(Beginning of Data listing)

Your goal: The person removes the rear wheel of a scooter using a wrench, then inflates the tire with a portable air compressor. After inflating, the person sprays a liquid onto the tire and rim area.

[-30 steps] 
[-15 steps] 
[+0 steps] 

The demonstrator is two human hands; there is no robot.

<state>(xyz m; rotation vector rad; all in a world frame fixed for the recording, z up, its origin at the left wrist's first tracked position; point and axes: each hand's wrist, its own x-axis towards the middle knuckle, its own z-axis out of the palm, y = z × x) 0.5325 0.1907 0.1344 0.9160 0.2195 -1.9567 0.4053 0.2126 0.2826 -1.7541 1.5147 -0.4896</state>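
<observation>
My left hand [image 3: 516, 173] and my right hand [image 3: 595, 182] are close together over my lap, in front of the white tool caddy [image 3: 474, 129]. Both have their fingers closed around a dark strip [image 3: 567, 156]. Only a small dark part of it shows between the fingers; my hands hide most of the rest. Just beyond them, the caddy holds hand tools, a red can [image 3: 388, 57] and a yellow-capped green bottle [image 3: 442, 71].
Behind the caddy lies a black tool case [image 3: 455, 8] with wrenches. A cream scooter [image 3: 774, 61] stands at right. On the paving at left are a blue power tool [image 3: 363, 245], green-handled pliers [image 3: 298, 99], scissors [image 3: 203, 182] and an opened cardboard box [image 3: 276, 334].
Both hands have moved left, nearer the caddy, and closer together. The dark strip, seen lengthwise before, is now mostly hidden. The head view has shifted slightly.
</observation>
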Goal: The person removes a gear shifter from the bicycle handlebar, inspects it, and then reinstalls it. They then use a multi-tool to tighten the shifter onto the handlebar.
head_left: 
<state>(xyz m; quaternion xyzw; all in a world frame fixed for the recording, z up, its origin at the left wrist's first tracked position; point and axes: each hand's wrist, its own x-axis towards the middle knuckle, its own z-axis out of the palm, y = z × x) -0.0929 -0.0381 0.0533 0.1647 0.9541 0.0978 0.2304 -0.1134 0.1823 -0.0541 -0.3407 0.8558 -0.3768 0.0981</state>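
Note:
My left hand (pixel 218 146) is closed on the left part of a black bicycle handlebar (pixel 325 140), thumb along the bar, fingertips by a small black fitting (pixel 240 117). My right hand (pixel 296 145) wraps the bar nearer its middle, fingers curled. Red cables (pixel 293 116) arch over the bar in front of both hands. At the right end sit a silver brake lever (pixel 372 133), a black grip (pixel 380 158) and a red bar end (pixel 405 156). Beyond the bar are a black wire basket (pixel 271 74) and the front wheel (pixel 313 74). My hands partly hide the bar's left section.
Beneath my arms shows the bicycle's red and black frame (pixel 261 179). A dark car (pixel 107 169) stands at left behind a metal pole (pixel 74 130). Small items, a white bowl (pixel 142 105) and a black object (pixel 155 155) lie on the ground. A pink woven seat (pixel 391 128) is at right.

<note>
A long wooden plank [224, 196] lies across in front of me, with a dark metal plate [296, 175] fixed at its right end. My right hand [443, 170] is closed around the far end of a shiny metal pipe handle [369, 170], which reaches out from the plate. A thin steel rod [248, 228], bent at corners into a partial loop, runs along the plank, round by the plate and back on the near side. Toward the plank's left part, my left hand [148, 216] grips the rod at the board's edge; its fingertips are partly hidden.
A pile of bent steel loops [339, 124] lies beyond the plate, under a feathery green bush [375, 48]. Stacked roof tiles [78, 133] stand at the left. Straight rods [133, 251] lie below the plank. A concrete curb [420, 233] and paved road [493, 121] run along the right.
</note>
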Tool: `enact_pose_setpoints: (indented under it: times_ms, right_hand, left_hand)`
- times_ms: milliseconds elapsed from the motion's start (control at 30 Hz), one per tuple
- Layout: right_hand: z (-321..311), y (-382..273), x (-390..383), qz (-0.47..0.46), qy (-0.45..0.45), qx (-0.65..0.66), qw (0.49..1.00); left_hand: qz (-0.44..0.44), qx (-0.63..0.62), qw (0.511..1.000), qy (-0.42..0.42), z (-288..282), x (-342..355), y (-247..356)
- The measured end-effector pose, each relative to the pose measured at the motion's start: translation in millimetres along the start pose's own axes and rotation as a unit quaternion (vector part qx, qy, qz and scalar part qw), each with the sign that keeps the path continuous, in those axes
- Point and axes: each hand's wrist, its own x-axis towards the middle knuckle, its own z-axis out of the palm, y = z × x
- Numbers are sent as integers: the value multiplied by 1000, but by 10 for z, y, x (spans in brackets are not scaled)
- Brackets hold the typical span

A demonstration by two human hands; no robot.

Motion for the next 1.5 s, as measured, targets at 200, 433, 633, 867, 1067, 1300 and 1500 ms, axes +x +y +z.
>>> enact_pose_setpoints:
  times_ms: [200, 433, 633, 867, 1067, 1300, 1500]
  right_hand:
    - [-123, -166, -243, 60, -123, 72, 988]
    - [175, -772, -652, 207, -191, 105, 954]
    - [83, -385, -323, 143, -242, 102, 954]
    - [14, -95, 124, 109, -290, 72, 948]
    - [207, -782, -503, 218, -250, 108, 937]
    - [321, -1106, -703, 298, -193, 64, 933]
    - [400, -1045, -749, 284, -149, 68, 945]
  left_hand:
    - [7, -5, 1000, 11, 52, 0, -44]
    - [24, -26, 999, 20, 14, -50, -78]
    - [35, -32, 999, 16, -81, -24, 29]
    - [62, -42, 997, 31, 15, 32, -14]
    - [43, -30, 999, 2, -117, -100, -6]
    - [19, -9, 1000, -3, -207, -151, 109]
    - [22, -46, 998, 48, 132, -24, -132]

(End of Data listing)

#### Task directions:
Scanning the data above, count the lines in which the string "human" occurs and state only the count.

#### Response to the exercise:
2